An exact copy is needed of the lines in the entries below from the line with "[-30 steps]" up to and including the line with "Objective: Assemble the", and of nothing else. Leave the pictures out.

Dataset excerpts

○ ○ ○ ○ ○

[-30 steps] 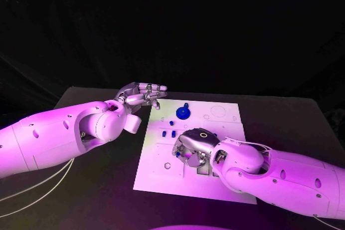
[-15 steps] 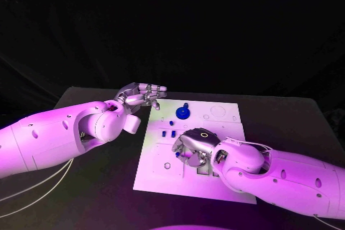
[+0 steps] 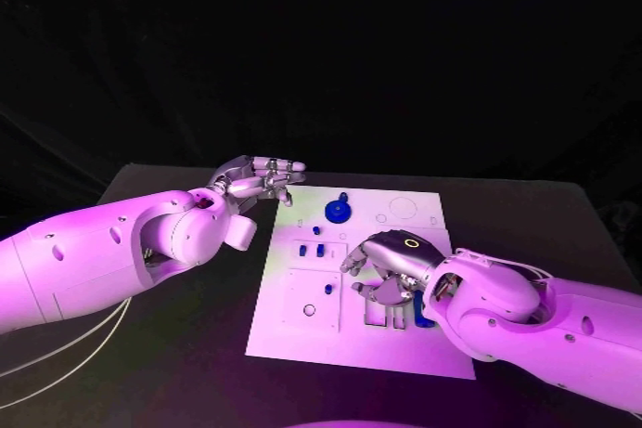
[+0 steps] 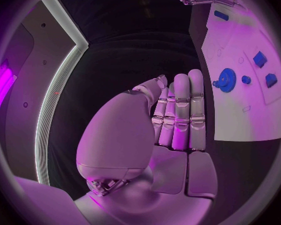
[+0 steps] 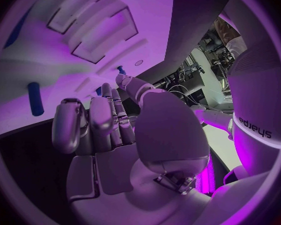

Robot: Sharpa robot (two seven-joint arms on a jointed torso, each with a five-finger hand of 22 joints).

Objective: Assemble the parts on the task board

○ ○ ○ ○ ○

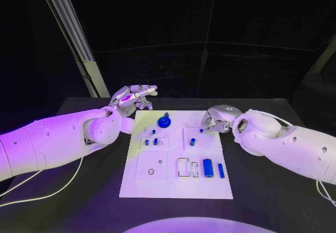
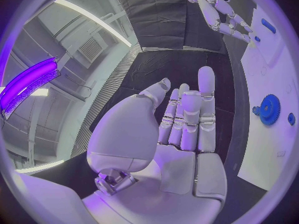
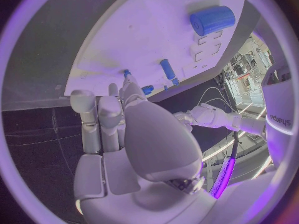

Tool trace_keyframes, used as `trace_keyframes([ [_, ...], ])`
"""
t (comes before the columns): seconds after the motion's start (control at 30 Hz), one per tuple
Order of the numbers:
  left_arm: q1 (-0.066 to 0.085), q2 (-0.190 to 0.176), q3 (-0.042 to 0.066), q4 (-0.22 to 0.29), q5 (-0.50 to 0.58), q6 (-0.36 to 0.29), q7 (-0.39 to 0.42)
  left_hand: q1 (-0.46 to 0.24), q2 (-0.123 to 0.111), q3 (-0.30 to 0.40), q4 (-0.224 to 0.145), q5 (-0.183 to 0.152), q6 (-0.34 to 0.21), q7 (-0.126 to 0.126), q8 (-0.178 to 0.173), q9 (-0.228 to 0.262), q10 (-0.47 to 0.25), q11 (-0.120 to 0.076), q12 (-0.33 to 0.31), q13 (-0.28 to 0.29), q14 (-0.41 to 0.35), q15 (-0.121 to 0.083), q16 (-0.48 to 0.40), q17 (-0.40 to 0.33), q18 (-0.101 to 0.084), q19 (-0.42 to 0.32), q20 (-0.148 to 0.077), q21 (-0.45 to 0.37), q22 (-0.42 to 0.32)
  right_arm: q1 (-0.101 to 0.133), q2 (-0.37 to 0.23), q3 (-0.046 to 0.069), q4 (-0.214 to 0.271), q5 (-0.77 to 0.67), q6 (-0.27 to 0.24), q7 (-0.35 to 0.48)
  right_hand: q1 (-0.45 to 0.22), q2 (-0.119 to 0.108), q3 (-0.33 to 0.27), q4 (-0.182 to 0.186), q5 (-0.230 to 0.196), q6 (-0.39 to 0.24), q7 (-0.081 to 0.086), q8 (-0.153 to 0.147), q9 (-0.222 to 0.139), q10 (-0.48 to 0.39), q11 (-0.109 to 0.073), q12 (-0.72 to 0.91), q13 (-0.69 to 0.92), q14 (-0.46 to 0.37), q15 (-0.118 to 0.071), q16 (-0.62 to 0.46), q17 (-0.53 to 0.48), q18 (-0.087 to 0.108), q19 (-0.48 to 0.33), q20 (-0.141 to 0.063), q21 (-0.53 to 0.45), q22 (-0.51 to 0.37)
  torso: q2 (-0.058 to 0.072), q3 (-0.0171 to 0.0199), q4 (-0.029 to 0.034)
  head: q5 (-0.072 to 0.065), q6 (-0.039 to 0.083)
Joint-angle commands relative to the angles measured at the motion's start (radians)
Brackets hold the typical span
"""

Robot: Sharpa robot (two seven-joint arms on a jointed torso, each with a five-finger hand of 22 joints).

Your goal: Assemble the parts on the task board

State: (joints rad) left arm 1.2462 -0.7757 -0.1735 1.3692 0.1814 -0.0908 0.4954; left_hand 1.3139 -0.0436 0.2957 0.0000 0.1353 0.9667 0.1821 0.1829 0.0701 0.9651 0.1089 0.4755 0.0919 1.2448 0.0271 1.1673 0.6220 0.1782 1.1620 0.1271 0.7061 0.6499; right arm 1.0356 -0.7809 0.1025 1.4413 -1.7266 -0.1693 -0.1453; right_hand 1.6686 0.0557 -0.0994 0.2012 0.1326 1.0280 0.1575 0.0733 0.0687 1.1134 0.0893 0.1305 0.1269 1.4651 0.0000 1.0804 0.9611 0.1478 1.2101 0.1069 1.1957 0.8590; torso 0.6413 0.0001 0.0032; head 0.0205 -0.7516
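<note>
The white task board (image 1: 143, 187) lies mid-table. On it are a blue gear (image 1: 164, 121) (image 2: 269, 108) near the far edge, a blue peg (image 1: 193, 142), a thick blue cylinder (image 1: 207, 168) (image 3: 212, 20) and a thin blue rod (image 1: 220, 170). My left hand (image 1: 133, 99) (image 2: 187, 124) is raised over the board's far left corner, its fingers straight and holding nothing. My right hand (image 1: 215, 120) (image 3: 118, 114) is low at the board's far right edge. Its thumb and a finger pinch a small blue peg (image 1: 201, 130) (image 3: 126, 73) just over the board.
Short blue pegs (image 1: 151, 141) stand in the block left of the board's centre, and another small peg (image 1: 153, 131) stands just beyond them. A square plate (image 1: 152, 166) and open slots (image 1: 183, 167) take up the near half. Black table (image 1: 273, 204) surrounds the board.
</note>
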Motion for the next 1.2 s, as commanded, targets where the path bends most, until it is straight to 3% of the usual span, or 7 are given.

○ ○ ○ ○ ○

RESPONSE TO THIS EXERCISE:
[-30 steps] 
[-15 steps] 
[+0 steps] 
[+0 steps] 
[+0 steps] 

Robot: Sharpa robot (two seven-joint arms on a jointed torso, each with a five-finger hand of 22 joints).

Objective: Assemble the parts on the task board

The answer has been written out completely.